Question: What is the origin of breast cancer?

Clifford Hudis:  Well, by origin if you mean why we get it, that’s one question. If by origin you mean the cell that becomes malignant, I guess that’s a separate question and those are both very exciting topics for today. The why you get breast cancer question relates to the prevention discussion we’ve had previously and that is what causes a normal cell to become a malignant cell. The number one risk factor across our society is simply aging. A factor that probably matters is diet because people who have high calorie consumption and drift towards obesity have a higher risk of breast cancer. A risk factor that’s clear but rare thankfully is the inheritance of a mutated gene called BRCA1 or BRCA2. If you pick that gene up--  And remember you get half of your chromosomes, half of your genes, from each of your two parents and you can get this gene from either parent. It’s not gender specific. But if you inherit that gene you have a very, very high risk of developing breast cancer. Now in terms of the cell that becomes malignant, we think of it as what’s called a stem cell, a cell that lives in the base of the tubes, the ducts, that carry milk and this stem cell is identified scientifically by one of its main principles, which is its ability to regenerate. A stem cell continues to duplicate itself and then its progeny can actually become something. In the case of your fingers, they could become your bones; they could become your skin; they could become your fingernails. A stem cell for breast cancer is the target of an exciting area of scientific inquiry right now.

Question: What are the biggest misconceptions about breast cancer?

Clifford Hudis:  Well, that’s--  The biggest one that bothers me from a clinician point of view is the sense that patients get breast cancer as a punishment, and I mean that in the broadest sense. A frequent association with breast cancer in particular but all cancers is that stress somehow caused it or that bad lifestyle choices--  What I mean is not food and drink even but ways of living, that there’s somehow a spiritual component to it, and that is just not true. It is a biological process not as well understood as we would like but this notion that the victim is somehow responsible for getting that disease is tragic to me, and I’ve seen it over my whole career. It’s an attractive theory that makes sense in a certain, as I say, spiritual way to people but there is no karma in all of this. People get breast cancer for biological reasons. They have good luck and they have bad luck. It isn’t about how they mistreated their mother when they were 18.

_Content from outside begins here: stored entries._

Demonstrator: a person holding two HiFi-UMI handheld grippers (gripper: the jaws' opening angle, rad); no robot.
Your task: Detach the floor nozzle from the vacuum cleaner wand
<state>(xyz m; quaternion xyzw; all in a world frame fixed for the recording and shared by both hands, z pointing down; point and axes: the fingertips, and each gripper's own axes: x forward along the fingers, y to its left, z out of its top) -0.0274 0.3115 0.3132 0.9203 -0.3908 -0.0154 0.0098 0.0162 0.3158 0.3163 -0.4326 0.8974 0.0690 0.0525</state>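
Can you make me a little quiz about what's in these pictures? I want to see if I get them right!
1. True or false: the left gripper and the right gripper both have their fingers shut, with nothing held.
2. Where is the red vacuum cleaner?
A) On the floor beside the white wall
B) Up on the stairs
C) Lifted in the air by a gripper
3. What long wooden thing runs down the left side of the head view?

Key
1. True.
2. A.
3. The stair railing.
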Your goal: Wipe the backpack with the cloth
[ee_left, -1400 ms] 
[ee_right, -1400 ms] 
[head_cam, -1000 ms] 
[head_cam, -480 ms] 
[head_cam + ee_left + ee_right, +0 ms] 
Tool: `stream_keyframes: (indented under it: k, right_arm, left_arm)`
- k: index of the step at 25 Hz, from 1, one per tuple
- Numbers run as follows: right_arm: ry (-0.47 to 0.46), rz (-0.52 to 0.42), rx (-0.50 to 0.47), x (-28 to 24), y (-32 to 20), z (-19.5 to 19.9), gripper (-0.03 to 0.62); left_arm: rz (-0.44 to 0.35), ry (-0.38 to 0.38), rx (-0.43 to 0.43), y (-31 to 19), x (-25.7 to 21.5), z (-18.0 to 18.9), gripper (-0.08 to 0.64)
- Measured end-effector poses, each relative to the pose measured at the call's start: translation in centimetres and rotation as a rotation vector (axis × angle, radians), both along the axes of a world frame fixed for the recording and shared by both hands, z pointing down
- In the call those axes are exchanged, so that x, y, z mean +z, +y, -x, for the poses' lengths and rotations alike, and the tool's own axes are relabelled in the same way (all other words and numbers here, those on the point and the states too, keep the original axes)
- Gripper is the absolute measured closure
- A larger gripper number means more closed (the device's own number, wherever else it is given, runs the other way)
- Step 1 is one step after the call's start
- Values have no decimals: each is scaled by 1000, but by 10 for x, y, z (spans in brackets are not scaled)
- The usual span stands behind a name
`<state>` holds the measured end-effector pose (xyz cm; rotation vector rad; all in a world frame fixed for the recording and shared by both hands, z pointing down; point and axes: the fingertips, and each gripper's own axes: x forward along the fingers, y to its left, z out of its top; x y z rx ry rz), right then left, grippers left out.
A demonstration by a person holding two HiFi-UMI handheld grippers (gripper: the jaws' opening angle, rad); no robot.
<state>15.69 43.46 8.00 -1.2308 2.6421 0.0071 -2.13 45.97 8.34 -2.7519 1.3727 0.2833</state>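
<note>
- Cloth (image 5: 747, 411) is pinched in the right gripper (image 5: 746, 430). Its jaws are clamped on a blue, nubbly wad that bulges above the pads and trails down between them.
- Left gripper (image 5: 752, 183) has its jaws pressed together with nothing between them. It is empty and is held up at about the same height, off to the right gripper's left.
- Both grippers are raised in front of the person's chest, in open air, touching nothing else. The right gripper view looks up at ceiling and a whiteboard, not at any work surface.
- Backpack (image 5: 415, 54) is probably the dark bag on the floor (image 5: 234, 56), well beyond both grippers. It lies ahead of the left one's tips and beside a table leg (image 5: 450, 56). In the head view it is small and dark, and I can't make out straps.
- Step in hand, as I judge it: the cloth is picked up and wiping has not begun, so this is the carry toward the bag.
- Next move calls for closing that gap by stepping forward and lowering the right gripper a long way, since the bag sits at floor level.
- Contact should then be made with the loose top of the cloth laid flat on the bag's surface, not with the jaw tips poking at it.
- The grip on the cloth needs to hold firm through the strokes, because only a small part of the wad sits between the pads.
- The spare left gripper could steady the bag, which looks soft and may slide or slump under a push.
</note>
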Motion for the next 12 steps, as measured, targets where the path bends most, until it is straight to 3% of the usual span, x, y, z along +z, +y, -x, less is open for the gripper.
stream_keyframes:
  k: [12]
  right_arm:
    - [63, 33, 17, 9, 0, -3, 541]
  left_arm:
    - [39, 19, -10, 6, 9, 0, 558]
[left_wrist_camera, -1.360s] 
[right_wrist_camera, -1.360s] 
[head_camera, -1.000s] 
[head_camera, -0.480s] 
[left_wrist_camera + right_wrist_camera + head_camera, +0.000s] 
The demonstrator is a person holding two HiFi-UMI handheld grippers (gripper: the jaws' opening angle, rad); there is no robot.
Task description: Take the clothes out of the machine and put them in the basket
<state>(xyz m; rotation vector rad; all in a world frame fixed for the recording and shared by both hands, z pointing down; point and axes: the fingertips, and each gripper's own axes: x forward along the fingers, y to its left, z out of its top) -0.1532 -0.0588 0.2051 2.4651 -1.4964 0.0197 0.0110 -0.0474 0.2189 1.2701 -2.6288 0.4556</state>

Question: The truth about estrogen?

Clifford Hudis:  Well, estrogen is a really complex molecule that has both good and bad effects like almost everything else that we make. In most of our lives we don’t really have an ability overly much to influence estrogen. The exception to that is perhaps diet and weight; that is that obesity may be linked to higher exposures to estrogen in some tissues and those higher exposures may be linked as we’ve discussed to the risk of breast cancer. I think the place where the question becomes a little more heated is at the time of menopause. There are some menopausal symptoms for which estrogen is really a good cure. Hot flashes that disrupt sleep for example and even function during the day--  There are some treatments for them but nothing’s ever been shown to be more effective than estrogen. I think the problem we have to point out here is that many of the earlier promises of long-term health benefits from estrogen have not been borne out with randomized studies, and the second issue is that there are some down sides like increased risks of breast cancer are associated with estrogens depending upon how they’re used. So women should be asking their doctors about them and I think that women should be reluctant, not embracing this but reluctant to take hormone replacement therapy at the time of menopause and its use should be as limited and as small as possible in our society.